**Activity:**
Without reproducing any image, print the listing below exactly.

### Data ###

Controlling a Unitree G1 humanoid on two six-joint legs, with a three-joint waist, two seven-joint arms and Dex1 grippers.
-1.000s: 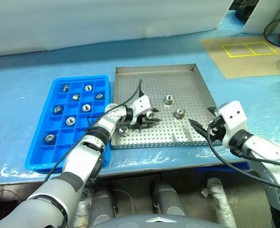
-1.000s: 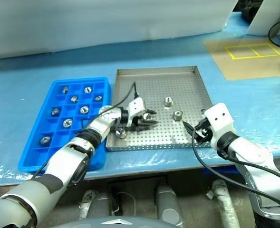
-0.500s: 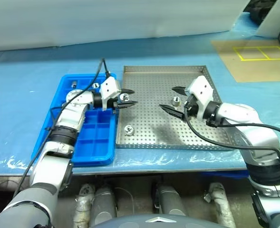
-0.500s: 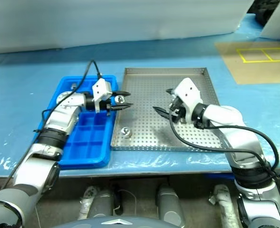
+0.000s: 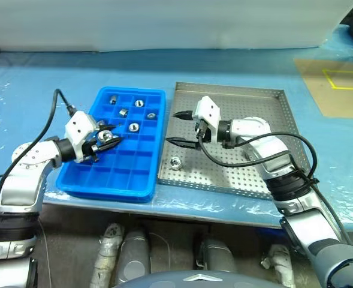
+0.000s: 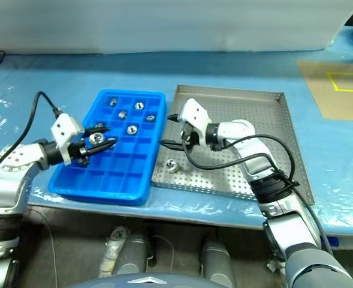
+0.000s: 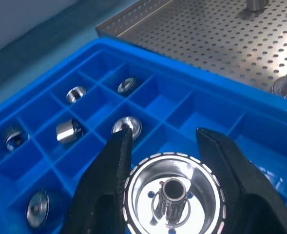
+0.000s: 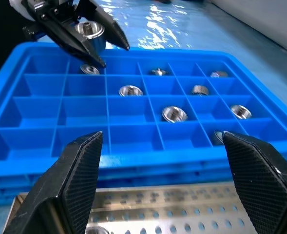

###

**Result:**
Controlling a Unitree G1 humanoid on two six-joint legs, with a three-joint waist, two seven-joint arms and Dex1 grippers.
-1.000s: 
-1.000s: 
-0.500s: 
-0.500s: 
+0.000s: 
+0.000s: 
+0.000s: 
+0.000s: 

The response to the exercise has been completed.